Multifamily housing was the center of attention via a new policy change from the Federal Housing Finance Agency (FHFA) and a new report from the Mortgage Bankers Association (MBA).

The FHFA announced the 2016 multifamily lending caps for Fannie Mae and Freddie Mac has been raised from $31 billion to $35 billion. The changes, which are now in effect, were based on increased estimates of the overall size of the 2016 multifamily finance market.
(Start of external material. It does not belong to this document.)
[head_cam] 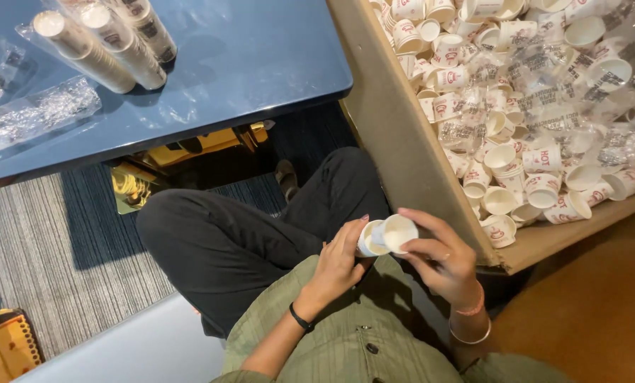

"FHFA engaged in a thorough analysis of the multifamily market and determined that, to adjust to the realities of the market and ensure that Fannie Mae and Freddie Mac have the flexibility to continue supporting this important sector, an increase in the lending caps is warranted," said FHFA Director Mel Watt. "Supporting liquidity in the multifamily housing finance market remains a priority for FHFA and we will also continue to ensure that Fannie Mae and Freddie Mac maintain their strong support for financing of affordable and workforce housing."

David H. Stevens, president and CEO of the MBA, welcomed the move.

“Current consensus projections for the size of the 2016 market, including MBA’s own, have increased to approximately $260 billion from earlier projections in the $220 billion range,” Stevens said in a statement. “FHFA’s review and adjustment mechanism in its 2016 Scorecard and its close monitoring of changing market conditions will support continued liquidity in workforce rental housing, help avoid market disruptions, and allow for competition among capital sources that finance this vital market.”

Separately, the MBA’s Research Institute for Housing America (RIHA) put multifamily rental housing in the spotlight with its new report “Diverted Homeowners, the Rental Crisis, and Foregone Household Formation.” The report determined that a sharp downturn in homeowner growth over the past 10 years would suggest that six million potential homeowners have either shifted to renting or left the housing market. Roughly one-third of these diverted homeowners were most likely absorbed into single-family rentals, especially among households aged 25 to 54.

Complicating matters was the slowdown in new construction while rental demand increased, although the RIHA report determined that multifamily construction volume nearly doubled in 2012 compared to 2010, and increased by another third in 2014 compared to 2012.

“Demand for rental housing has greatly outstripped supply, rapidly pushing vacancies down and rents up even as incomes fell. The supply is still trying to catch up with the demand,” said Lynn Fisher, RIHA’s executive director and MBA’s vice president for research and economics. “In the middle of the last decade, right as the Millennials were anticipated to begin forming their own households and increase demand for rental housing, the supply side of the market stalled due to the turmoil in credit markets. At the same time, homeowners diverted from ownership piled into the rental market. The single family rental sector certainly grew, but was only able to accommodate some of the increase.”